Data segment
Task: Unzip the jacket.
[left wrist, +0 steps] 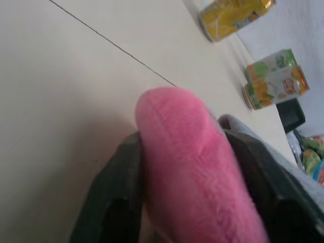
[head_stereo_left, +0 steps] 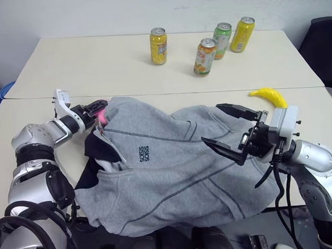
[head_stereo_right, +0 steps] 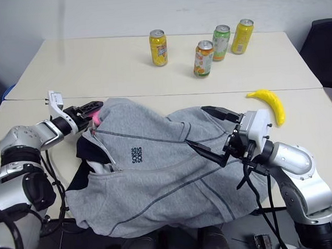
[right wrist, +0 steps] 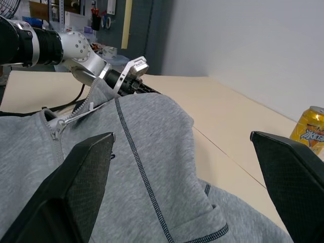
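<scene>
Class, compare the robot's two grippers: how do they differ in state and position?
The left gripper is closed on a pink tab at the jacket collar; the right gripper is wide open, holding nothing. The left sits at the jacket's edge; the right hovers above its middle. Both have black fingers.

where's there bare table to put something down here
The far table is bare to the left of the yellow can. Another free patch lies between the cans and the jacket, left of the banana. The three cans crowd the far right, and the jacket covers most of the near table, with both grippers at it.
</scene>
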Controlling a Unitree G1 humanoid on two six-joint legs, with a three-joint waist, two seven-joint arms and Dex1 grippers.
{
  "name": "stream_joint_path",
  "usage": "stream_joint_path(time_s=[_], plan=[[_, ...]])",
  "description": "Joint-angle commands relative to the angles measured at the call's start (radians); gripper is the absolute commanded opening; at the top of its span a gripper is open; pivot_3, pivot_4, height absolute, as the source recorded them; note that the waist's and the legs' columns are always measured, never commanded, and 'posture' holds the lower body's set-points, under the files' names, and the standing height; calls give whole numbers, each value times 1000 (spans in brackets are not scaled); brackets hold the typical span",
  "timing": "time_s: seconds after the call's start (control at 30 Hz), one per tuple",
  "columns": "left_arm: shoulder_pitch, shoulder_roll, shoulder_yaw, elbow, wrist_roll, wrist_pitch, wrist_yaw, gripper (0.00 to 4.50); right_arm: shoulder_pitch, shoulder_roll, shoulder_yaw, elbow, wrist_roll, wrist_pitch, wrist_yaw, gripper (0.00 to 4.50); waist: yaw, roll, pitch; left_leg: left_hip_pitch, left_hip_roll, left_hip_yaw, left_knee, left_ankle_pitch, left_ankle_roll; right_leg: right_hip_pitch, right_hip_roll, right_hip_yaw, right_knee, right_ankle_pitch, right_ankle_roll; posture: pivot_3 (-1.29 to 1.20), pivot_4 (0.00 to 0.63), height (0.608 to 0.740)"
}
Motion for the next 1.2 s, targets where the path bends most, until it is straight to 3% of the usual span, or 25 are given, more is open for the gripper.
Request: stream_joint_path(time_s=[0.03,0.1,0.2,0.33,0.4,0.5,0.6,0.67,0.77,0.83,1.03,1.2], plan=[[9,2,28,-17,-33,0,12,1195,8,-4,-32,-8,2,-28,5,4500,0,0,0,0,0,0,0,0,0,0,0,0,0,0,0,0,150,740],[16,-3,30,-33,-43,7,5,561,12,-4,-35,-5,0,-30,5,4500,0,0,0,0,0,0,0,0,0,0,0,0,0,0,0,0,150,740],[11,-13,82,-95,-107,-29,-37,49,16,-5,-37,-5,-3,-32,3,4500,0,0,0,0,0,0,0,0,0,0,0,0,0,0,0,0,150,740],[45,-64,183,-422,-324,-23,-213,45,33,-11,-52,-9,-4,-26,-5,4500,-1,-3,1,-1,0,-1,0,0,0,0,-1,1,0,0,0,0,150,740],[84,-82,168,-586,-442,102,-265,45,44,-19,-61,-11,-1,-17,-3,4500,-1,-3,1,-2,1,-2,1,0,0,0,-1,3,0,0,0,0,150,740],[204,-69,-55,-903,-520,244,-431,44,84,-48,-97,-14,19,8,16,4500,-1,-2,1,-1,0,-3,1,0,0,1,0,8,0,0,0,0,150,740],[290,-55,-275,-1093,-445,175,-535,44,110,-83,-120,-8,29,24,36,4500,8,-2,1,0,-1,-4,1,0,0,3,0,10,-1,0,0,0,150,740],[324,-40,-379,-1136,-369,89,-586,44,122,-101,-134,2,28,25,48,4500,4,-2,1,0,-2,-4,1,2,1,4,0,13,-2,1,1,0,150,740],[402,19,-642,-1142,-74,-229,-705,44,137,-123,-150,9,49,55,59,4500,-1,0,1,3,-2,-1,-1,2,0,4,1,16,-2,1,1,0,150,740],[424,13,-713,-1107,4,-336,-732,44,143,-132,-150,3,72,82,67,4500,-3,2,1,7,-1,3,-5,2,0,4,2,19,-2,1,1,0,150,740],[449,-75,-736,-1071,47,-435,-697,2019,104,-190,-121,-47,240,300,74,4500,4,3,1,3,1,2,-2,2,0,3,-1,18,-4,1,1,0,150,740],[489,-38,-671,-1170,27,-439,-687,3687,-52,-217,-56,-68,438,549,-5,4500,-1,3,1,3,2,0,-2,1,1,3,-3,17,-4,1,1,0,150,740]])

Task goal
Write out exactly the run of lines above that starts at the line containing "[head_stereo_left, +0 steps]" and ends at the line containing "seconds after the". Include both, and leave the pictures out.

Exercise answer
[head_stereo_left, +0 steps] 
[head_stereo_right, +0 steps] 
[right wrist, +0 steps] 
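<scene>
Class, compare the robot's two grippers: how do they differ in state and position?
The left gripper is closed on a pink tab at the jacket collar; the right gripper is wide open, holding nothing. The left sits at the jacket's edge; the right hovers above its middle. Both have black fingers.

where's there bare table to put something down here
The far table is bare to the left of the yellow can. Another free patch lies between the cans and the jacket, left of the banana. The three cans crowd the far right, and the jacket covers most of the near table, with both grippers at it.
</scene>
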Controlling a Unitree G1 humanoid on two six-joint legs, with a three-joint waist, two seven-joint arms and Dex1 grippers.
{
  "name": "stream_joint_path",
  "usage": "stream_joint_path(time_s=[_], plan=[[_, ...]])",
  "description": "Joint-angle commands relative to the angles measured at the call's start (radians); gripper is the absolute commanded opening; at the top of its span a gripper is open; pivot_3, pivot_4, height absolute, as the source recorded them; note that the waist's and the legs' columns are always measured, never commanded, and 'posture' holds the lower body's set-points, under the files' names, and the standing height; calls give whole numbers, each value times 1000 (spans in brackets are not scaled); brackets hold the typical span",
  "timing": "time_s: seconds after the call's start (control at 30 Hz), one per tuple",

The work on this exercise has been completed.